Escape from Bagram

A number of detainees escaped from the US-run Bagram prison in Afghanistan on 3 December 2005.
 
As I read the newsreports on the escape from the Bagram prison, I wanted to be outraged, or at least bewildered, but instead I was bemused.  All I could think of was Ronald Reagan's famous “there you go again!”
 
To ask the question, “is there no end to the incompetence?”, is to answer it.  A Wildebeeste stampede is more organised than Mr.
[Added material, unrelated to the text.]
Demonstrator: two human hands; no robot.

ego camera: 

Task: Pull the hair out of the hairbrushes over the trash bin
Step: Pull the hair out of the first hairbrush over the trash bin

Rumsfeld's Pentagon.
 
The prisoners had studied the “guards' routine” over many months?  Shouldn't a high security prison have a randomised secrutiy detail?  The prisoners had fashioned “implements” to “pick” the locks?  Is it not basic to strip-search prisoners upon cell transfer, especially if they had caused “disturbances”?  And they picked a prison lock?  They fled under “cover of darkness”?  Has the US army not heard of security floodlights, trip-wires, infra-red motion detectors, electronic bracelets …? 
 
An early report compared this breakout to “The Great Escape”; this is more like “Hogan's Heroes”. 
 
A memo to Dick Cheney: it's pointless to have the right to torture prisoners, if you can't bloody well keep them there.  Forget about thumbscrews and water-boards, and concentrate on putting your own house in order.